▸ **About this task**
A single stretch of the material below is to be transcribed exactly, starting at the line with "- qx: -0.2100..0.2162" and ending after the line with "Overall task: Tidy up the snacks".

=-=-=

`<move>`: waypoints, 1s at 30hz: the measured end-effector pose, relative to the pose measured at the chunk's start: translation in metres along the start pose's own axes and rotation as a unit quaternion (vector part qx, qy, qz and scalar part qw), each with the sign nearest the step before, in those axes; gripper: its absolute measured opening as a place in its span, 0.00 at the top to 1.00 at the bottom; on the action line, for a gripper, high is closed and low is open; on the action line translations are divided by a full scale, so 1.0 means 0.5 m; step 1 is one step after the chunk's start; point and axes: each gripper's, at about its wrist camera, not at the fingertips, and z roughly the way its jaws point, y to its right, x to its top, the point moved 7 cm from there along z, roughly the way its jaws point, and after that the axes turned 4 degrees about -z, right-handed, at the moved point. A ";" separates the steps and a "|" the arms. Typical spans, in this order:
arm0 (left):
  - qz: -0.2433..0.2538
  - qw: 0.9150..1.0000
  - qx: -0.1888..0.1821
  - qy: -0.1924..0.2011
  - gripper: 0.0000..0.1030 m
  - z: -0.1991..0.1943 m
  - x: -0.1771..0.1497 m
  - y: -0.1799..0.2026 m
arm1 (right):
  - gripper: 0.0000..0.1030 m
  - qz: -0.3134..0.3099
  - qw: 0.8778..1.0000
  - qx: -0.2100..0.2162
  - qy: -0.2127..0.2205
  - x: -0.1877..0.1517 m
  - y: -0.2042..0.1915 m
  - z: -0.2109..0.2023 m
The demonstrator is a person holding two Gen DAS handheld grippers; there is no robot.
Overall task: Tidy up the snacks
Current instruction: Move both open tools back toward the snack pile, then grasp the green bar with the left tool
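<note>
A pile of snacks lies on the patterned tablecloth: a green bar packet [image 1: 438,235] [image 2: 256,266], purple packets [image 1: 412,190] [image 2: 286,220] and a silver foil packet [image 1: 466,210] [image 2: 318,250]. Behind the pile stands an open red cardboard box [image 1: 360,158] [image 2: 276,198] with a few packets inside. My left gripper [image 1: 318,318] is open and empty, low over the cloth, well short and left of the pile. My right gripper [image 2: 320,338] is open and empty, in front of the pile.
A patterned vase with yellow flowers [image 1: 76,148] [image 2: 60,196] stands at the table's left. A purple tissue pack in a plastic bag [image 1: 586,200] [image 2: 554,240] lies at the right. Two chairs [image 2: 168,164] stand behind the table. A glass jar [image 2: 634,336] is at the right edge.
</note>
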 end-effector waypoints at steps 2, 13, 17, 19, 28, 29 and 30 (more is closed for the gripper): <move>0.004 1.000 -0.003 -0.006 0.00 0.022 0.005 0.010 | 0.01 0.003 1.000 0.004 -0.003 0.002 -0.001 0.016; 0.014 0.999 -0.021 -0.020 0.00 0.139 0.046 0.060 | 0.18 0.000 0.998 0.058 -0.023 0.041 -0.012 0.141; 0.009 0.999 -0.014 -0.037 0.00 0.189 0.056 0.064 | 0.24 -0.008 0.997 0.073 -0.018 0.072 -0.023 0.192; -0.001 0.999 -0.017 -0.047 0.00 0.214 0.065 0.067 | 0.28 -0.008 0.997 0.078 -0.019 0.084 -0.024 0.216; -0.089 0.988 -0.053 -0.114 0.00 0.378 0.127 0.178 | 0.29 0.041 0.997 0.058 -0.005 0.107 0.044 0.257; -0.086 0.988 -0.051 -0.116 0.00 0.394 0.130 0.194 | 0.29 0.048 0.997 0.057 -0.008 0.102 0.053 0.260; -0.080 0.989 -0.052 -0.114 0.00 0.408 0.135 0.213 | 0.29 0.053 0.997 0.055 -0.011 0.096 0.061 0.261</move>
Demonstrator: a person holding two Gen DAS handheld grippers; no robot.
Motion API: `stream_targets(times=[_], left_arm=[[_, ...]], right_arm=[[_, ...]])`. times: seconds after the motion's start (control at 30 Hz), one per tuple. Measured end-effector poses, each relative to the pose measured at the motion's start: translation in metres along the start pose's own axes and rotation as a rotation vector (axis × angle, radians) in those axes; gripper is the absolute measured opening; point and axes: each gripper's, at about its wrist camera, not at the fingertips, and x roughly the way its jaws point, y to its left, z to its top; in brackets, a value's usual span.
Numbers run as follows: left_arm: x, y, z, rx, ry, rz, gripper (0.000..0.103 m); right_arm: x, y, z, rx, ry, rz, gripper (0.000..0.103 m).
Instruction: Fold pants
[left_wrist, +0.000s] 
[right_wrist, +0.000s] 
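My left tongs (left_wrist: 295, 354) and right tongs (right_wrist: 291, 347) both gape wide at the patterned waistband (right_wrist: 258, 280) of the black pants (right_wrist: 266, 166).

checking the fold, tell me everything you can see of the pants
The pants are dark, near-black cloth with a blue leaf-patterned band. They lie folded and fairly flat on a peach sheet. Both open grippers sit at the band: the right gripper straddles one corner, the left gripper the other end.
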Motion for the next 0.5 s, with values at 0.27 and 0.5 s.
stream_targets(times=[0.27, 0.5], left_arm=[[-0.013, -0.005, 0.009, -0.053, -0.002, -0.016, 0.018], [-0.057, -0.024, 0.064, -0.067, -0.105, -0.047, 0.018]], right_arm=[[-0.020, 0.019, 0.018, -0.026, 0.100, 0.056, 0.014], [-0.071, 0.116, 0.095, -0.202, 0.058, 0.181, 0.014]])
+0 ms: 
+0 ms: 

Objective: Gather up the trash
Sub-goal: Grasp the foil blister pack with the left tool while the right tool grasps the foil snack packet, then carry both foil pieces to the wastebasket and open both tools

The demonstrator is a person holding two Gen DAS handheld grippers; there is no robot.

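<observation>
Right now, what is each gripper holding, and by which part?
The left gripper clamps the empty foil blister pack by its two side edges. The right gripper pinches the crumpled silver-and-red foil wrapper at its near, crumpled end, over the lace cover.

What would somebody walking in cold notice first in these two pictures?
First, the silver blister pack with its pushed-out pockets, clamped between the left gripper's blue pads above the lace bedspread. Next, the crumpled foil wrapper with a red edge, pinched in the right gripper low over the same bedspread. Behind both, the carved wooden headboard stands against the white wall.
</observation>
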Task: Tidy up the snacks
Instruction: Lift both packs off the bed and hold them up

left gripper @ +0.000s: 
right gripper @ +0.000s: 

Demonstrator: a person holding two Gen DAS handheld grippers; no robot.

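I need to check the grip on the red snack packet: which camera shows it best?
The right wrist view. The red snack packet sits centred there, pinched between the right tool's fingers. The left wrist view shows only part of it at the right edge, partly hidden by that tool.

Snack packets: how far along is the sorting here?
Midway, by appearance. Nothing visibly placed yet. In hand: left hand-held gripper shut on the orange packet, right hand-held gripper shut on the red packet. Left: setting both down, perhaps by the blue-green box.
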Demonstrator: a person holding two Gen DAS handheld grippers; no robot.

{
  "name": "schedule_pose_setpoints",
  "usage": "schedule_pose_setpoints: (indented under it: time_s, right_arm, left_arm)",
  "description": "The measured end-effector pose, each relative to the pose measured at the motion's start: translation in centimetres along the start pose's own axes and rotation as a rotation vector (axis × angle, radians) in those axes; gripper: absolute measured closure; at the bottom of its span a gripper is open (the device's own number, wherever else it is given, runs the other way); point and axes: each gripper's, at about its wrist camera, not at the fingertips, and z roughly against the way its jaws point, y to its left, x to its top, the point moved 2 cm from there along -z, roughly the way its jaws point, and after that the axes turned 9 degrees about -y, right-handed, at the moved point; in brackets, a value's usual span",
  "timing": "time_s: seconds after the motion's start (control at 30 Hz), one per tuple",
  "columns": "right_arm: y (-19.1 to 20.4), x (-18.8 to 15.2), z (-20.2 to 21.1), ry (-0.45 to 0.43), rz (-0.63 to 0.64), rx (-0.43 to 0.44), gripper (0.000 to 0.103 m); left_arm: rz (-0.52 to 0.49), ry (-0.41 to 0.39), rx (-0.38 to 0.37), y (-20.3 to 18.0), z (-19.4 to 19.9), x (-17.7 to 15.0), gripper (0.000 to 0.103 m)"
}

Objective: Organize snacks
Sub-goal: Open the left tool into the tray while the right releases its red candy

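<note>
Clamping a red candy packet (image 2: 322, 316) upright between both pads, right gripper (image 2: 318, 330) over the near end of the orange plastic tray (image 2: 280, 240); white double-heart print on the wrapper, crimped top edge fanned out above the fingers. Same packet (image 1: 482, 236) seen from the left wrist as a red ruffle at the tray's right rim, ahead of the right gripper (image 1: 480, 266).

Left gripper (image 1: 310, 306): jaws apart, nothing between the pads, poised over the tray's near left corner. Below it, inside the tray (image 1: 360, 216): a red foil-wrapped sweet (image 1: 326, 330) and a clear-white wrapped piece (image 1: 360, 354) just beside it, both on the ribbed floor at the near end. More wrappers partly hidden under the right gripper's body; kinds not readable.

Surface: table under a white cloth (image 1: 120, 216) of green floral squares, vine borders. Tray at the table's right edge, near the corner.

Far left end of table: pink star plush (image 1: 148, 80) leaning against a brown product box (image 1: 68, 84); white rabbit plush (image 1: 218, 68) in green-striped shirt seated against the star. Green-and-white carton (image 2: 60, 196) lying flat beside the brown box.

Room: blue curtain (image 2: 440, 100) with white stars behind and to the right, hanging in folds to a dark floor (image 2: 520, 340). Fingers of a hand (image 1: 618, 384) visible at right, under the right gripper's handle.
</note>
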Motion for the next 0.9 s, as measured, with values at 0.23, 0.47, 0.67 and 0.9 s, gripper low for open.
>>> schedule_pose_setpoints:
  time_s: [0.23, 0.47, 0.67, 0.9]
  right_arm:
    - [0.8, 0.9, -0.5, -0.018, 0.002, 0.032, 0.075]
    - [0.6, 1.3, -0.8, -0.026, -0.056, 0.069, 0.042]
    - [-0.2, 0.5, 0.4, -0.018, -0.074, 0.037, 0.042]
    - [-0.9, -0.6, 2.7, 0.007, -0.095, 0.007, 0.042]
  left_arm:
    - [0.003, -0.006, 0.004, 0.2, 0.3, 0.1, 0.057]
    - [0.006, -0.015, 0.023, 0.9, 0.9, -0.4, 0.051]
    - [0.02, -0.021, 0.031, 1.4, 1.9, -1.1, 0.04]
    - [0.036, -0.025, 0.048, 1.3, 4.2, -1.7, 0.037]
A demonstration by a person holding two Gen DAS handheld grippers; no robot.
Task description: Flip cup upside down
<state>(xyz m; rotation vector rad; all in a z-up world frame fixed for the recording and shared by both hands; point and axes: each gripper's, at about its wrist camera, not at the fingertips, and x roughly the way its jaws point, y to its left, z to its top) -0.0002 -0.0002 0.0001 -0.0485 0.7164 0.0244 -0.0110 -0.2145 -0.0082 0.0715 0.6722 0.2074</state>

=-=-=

▸ **Exercise result**
  - qx: -0.2100..0.2162
  - qy: -0.2127..0.2205
  - x: -0.1877..0.1517 m
  - y: -0.2042..0.1915 m
  - z: -0.2109..0.2023 m
The demonstrator is a person holding two Gen DAS handheld grippers; there is no robot.
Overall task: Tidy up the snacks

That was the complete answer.